## Task statement
Produce an exact copy of all records below.

· · · · · · ·

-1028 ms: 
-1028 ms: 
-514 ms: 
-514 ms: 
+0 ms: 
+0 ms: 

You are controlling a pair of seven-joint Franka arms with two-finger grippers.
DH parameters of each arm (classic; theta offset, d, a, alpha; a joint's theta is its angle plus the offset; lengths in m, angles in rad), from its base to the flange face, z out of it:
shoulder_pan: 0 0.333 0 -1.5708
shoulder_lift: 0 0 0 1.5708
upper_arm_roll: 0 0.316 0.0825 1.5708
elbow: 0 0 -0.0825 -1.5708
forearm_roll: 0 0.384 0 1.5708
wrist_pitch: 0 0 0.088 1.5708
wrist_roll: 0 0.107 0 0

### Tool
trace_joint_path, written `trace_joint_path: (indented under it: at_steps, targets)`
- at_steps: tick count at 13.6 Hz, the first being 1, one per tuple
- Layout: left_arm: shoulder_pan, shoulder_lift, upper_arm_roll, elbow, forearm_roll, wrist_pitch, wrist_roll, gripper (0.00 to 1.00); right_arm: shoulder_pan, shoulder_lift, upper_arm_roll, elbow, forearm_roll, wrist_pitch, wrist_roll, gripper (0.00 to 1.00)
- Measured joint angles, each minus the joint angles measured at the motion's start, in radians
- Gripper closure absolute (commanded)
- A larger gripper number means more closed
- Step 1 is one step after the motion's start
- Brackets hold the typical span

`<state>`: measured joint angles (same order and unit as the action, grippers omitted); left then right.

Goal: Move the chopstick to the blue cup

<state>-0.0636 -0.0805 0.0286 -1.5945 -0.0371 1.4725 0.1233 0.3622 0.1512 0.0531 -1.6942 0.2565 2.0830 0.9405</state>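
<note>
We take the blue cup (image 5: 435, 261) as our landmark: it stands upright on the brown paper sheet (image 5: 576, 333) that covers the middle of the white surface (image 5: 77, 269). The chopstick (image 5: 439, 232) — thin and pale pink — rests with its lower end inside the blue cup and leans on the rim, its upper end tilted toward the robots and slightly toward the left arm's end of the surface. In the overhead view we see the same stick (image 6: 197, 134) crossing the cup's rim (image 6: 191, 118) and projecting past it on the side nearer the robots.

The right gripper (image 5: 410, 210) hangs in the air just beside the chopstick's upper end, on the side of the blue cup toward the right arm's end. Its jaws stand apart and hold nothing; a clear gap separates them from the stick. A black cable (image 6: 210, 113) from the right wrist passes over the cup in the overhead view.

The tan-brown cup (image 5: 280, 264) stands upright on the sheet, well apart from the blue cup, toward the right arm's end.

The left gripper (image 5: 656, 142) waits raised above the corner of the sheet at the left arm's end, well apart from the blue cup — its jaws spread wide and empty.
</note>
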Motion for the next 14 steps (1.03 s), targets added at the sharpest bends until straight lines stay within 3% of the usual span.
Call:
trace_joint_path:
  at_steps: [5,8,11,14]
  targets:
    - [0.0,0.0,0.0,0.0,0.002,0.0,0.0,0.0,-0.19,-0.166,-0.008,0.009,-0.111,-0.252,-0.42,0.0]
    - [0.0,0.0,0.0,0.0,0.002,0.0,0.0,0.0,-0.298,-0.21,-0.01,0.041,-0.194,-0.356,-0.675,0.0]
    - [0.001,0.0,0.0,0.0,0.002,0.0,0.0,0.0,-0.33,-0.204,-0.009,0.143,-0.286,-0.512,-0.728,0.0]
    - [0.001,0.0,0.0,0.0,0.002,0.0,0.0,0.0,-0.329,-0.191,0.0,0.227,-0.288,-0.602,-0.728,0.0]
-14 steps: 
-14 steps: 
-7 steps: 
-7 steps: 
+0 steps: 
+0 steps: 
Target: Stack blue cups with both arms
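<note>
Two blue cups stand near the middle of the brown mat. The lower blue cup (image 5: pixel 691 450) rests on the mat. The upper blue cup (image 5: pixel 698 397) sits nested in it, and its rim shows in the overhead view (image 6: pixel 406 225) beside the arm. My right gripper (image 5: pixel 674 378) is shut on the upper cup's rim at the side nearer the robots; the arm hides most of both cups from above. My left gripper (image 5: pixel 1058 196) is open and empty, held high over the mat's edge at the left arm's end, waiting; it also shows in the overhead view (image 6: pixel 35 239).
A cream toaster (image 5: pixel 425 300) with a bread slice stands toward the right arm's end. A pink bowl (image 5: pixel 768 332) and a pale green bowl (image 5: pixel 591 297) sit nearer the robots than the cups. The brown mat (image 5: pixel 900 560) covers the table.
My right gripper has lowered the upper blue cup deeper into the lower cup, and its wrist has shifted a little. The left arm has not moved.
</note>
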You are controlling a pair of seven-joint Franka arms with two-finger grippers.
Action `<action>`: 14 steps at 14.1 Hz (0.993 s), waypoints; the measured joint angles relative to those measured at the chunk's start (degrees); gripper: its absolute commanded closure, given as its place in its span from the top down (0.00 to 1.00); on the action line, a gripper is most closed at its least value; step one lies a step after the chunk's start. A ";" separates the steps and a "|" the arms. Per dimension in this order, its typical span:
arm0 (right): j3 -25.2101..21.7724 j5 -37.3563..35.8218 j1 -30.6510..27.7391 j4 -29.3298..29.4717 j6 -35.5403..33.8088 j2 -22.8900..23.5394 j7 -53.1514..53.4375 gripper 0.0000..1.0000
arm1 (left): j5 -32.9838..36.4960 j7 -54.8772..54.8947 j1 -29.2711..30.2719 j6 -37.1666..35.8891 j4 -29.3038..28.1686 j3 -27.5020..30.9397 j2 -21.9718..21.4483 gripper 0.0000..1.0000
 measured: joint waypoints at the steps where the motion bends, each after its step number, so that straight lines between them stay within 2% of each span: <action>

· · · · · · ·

## Answer space
-1028 ms: 
-1028 ms: 
-514 ms: 
-514 ms: 
+0 ms: 
+0 ms: 

You are controlling a pair of seven-joint Franka arms with two-finger grippers.
DH parameters of each arm (classic; theta offset, d, a, alpha; a joint's theta is its angle plus the offset; lengths in m, angles in rad), from its base to the flange face, z out of it:
shoulder_pan: 0 0.333 0 -1.5708
shoulder_lift: 0 0 0 1.5708
upper_arm_roll: 0 0.316 0.0825 1.5708
elbow: 0 0 -0.0825 -1.5708
forearm_roll: 0 0.384 0 1.5708
wrist_pitch: 0 0 0.088 1.5708
wrist_roll: 0 0.107 0 0

### Tool
trace_joint_path, written `trace_joint_path: (indented under it: at_steps, targets)`
- at_steps: tick count at 13.6 Hz, the first being 1, one per tuple
- Layout: left_arm: shoulder_pan, shoulder_lift, upper_arm_roll, elbow, forearm_roll, wrist_pitch, wrist_roll, gripper (0.00 to 1.00); right_arm: shoulder_pan, shoulder_lift, upper_arm_roll, elbow, forearm_roll, wrist_pitch, wrist_roll, gripper (0.00 to 1.00)
- Measured joint angles, each minus the joint angles measured at the motion's start, in radians
- Gripper closure absolute (commanded)
- A larger gripper number means more closed
- Step 1 is one step after the motion's start
- Brackets hold the typical span

`<state>`: measured joint angles (same order and unit as the action, grippers omitted); left then right.

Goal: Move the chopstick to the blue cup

<state>-0.0636 -0.0805 0.0286 -1.5945 -0.0371 1.4725 0.1233 0.3622 0.1512 0.0531 -1.6942 0.2565 2.0830 0.9405</state>
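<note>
We take the blue cup (image 5: 435, 261) as our landmark: it stands upright on the brown paper sheet (image 5: 576, 333) that covers the middle of the white surface (image 5: 77, 269). The chopstick (image 5: 439, 232) — thin and pale pink — rests with its lower end inside the blue cup and leans on the rim, its upper end tilted toward the robots and slightly toward the left arm's end of the surface. In the overhead view we see the same stick (image 6: 197, 134) crossing the cup's rim (image 6: 191, 118) and projecting past it on the side nearer the robots.

The right gripper (image 5: 410, 210) hangs in the air just beside the chopstick's upper end, on the side of the blue cup toward the right arm's end. Its jaws stand apart and hold nothing; a clear gap separates them from the stick. A black cable (image 6: 210, 113) from the right wrist passes over the cup in the overhead view.

The tan-brown cup (image 5: 280, 264) stands upright on the sheet, well apart from the blue cup, toward the right arm's end.

The left gripper (image 5: 656, 142) waits raised above the corner of the sheet at the left arm's end, well apart from the blue cup — its jaws spread wide and empty.
</note>
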Motion for the next 14 steps (1.03 s), targets added at the sharpest bends until straight lines stay within 3% of the usual span.
Call:
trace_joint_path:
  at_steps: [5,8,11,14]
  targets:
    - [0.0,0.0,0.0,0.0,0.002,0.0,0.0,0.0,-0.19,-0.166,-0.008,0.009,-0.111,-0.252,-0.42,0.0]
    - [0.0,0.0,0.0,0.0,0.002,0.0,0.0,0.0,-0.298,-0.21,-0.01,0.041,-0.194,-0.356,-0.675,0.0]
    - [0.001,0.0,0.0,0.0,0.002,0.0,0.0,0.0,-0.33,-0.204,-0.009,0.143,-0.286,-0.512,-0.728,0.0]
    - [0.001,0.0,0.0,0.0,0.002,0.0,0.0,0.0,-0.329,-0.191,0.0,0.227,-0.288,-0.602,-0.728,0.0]
-14 steps: 
-14 steps: 
-7 steps: 
-7 steps: 
+0 steps: 
+0 steps: 
Target: Stack blue cups with both arms
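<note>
Two blue cups stand near the middle of the brown mat. The lower blue cup (image 5: pixel 691 450) rests on the mat. The upper blue cup (image 5: pixel 698 397) sits nested in it, and its rim shows in the overhead view (image 6: pixel 406 225) beside the arm. My right gripper (image 5: pixel 674 378) is shut on the upper cup's rim at the side nearer the robots; the arm hides most of both cups from above. My left gripper (image 5: pixel 1058 196) is open and empty, held high over the mat's edge at the left arm's end, waiting; it also shows in the overhead view (image 6: pixel 35 239).
A cream toaster (image 5: pixel 425 300) with a bread slice stands toward the right arm's end. A pink bowl (image 5: pixel 768 332) and a pale green bowl (image 5: pixel 591 297) sit nearer the robots than the cups. The brown mat (image 5: pixel 900 560) covers the table.
My right gripper has lowered the upper blue cup deeper into the lower cup, and its wrist has shifted a little. The left arm has not moved.
</note>
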You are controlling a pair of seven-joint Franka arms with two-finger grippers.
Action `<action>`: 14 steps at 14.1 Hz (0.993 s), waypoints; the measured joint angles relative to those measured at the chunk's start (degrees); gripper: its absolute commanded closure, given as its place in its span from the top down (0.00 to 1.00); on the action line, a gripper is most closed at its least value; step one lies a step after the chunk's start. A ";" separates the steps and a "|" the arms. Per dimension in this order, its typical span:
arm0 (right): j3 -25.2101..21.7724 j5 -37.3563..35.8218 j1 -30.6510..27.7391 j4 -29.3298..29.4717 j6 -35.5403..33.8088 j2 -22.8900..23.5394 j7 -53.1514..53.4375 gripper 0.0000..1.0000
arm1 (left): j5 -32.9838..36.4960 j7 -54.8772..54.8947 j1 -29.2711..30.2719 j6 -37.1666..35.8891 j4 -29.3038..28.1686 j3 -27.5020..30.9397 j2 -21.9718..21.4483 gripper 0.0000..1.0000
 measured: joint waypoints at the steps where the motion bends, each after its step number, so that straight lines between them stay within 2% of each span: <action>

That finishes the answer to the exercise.